- THE PROBLEM
Should a picture appear anywhere in the data, omit it and copy everything else exactly.

- Opening Delimiter -

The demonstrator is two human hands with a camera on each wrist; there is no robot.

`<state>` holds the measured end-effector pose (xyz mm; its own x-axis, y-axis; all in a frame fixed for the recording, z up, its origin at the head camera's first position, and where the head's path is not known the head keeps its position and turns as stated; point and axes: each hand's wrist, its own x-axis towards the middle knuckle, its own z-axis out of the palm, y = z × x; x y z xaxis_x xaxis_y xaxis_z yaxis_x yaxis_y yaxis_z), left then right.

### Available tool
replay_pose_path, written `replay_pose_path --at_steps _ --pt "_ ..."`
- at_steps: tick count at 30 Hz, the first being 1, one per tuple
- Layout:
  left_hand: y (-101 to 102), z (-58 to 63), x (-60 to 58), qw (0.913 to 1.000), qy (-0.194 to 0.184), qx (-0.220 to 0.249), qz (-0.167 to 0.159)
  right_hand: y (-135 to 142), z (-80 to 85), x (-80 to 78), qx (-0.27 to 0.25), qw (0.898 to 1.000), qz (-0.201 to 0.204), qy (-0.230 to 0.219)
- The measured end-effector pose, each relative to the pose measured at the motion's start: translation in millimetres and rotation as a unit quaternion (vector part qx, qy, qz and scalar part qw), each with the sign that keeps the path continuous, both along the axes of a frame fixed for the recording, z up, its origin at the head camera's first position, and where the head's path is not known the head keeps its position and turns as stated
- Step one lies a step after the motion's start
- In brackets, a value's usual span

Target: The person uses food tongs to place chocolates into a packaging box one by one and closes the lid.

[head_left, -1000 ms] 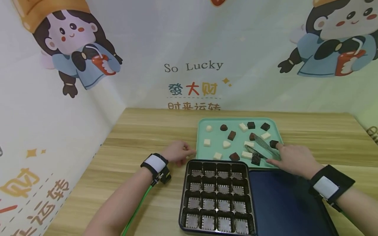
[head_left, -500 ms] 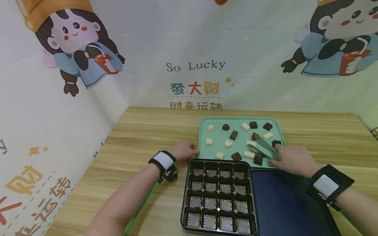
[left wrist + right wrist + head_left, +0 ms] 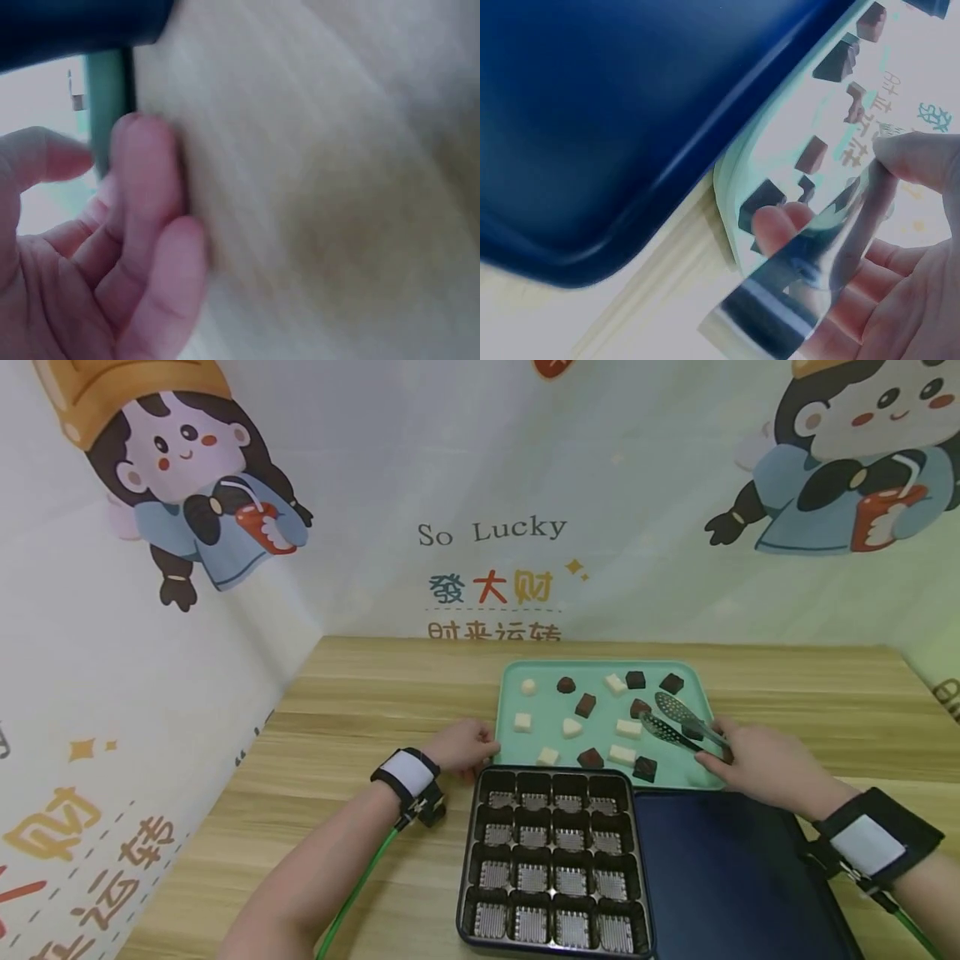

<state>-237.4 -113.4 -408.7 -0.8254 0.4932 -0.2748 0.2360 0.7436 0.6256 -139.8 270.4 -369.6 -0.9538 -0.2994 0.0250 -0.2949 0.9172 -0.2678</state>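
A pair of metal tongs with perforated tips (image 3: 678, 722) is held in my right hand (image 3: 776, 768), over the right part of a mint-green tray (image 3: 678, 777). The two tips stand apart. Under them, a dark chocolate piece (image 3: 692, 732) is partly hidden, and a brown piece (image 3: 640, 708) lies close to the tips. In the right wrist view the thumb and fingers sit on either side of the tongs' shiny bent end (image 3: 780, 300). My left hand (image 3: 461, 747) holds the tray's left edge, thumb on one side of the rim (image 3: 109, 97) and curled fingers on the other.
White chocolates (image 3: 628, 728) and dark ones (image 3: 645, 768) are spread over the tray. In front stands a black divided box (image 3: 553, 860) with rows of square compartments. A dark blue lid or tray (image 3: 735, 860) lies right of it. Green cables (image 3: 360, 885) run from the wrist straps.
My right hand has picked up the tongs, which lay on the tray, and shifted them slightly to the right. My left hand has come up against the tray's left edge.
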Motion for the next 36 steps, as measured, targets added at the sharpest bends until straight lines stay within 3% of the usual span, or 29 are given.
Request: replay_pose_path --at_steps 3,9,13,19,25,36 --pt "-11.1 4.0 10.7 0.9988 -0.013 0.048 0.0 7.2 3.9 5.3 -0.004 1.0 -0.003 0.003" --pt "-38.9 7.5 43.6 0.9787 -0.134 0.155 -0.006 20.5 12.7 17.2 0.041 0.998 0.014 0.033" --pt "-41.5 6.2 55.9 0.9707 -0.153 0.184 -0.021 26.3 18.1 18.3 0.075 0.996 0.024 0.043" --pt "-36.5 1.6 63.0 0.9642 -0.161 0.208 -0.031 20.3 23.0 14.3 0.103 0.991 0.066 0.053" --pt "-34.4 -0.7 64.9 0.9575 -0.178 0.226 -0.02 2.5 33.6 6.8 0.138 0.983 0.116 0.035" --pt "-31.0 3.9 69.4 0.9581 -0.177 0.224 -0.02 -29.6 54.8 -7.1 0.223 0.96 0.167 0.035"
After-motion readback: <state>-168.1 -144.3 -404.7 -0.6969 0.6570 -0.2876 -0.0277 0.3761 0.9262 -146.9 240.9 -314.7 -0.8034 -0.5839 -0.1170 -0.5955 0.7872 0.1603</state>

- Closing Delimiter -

- PROBLEM SOLUTION
The demonstrator is two human hands with a camera on each wrist; there is no robot.

`<state>` holds the measured end-effector pose (xyz mm; its own x-axis, y-axis; all in a frame fixed for the recording, z up, its origin at the head camera's first position, and where the head's path is not known the head keeps its position and turns as stated; point and axes: each hand's wrist, its own x-axis towards the middle knuckle, its own z-axis out of the palm, y = z × x; x y z xaxis_x xaxis_y xaxis_z yaxis_x yaxis_y yaxis_z), left then right.

### Available tool
replay_pose_path, written `replay_pose_path --at_steps _ --pt "_ ..."`
- at_steps: tick count at 30 Hz, the first being 1, one per tuple
- Layout:
  left_hand: y (-101 to 102), z (-58 to 63), x (-60 to 58), qw (0.913 to 1.000), qy (-0.194 to 0.184), qx (-0.220 to 0.249), qz (-0.167 to 0.159)
  right_hand: y (-135 to 142), z (-80 to 85), x (-80 to 78), qx (-0.27 to 0.25), qw (0.898 to 1.000), qz (-0.201 to 0.204), qy (-0.230 to 0.219)
- The measured end-effector pose, each relative to the pose measured at the motion's start: translation in millimetres and rotation as a unit quaternion (vector part qx, qy, qz and scalar part qw), each with the sign that keeps the path continuous, both along the axes of a frame fixed for the recording, z up, its origin at the head camera's first position, and where the head's path is not known the head keeps its position and turns as stated
- Step one lies a step after the motion's start
- In brackets, a value's usual span

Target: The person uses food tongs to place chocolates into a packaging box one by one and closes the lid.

[head_left, -1000 ms] 
[head_left, -500 ms] 
[left wrist + right wrist + head_left, +0 ms] 

<state>-237.4 -113.4 -408.7 -0.8254 0.4932 -0.2748 0.2360 0.7436 0.6256 -139.8 270.4 -369.6 -0.9538 -0.2994 0.0250 -0.2949 0.9172 -0.2678</state>
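A pair of metal tongs with perforated tips (image 3: 678, 722) is held in my right hand (image 3: 776, 768), over the right part of a mint-green tray (image 3: 678, 777). The two tips stand apart. Under them, a dark chocolate piece (image 3: 692, 732) is partly hidden, and a brown piece (image 3: 640, 708) lies close to the tips. In the right wrist view the thumb and fingers sit on either side of the tongs' shiny bent end (image 3: 780, 300). My left hand (image 3: 461, 747) holds the tray's left edge, thumb on one side of the rim (image 3: 109, 97) and curled fingers on the other.
White chocolates (image 3: 628, 728) and dark ones (image 3: 645, 768) are spread over the tray. In front stands a black divided box (image 3: 553, 860) with rows of square compartments. A dark blue lid or tray (image 3: 735, 860) lies right of it. Green cables (image 3: 360, 885) run from the wrist straps.
My right hand has picked up the tongs, which lay on the tray, and shifted them slightly to the right. My left hand has come up against the tray's left edge.
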Motion for the next 36 steps, as measured, targets added at the sharpest bends until straight lines stay within 3% of the usual span, or 29 are given.
Request: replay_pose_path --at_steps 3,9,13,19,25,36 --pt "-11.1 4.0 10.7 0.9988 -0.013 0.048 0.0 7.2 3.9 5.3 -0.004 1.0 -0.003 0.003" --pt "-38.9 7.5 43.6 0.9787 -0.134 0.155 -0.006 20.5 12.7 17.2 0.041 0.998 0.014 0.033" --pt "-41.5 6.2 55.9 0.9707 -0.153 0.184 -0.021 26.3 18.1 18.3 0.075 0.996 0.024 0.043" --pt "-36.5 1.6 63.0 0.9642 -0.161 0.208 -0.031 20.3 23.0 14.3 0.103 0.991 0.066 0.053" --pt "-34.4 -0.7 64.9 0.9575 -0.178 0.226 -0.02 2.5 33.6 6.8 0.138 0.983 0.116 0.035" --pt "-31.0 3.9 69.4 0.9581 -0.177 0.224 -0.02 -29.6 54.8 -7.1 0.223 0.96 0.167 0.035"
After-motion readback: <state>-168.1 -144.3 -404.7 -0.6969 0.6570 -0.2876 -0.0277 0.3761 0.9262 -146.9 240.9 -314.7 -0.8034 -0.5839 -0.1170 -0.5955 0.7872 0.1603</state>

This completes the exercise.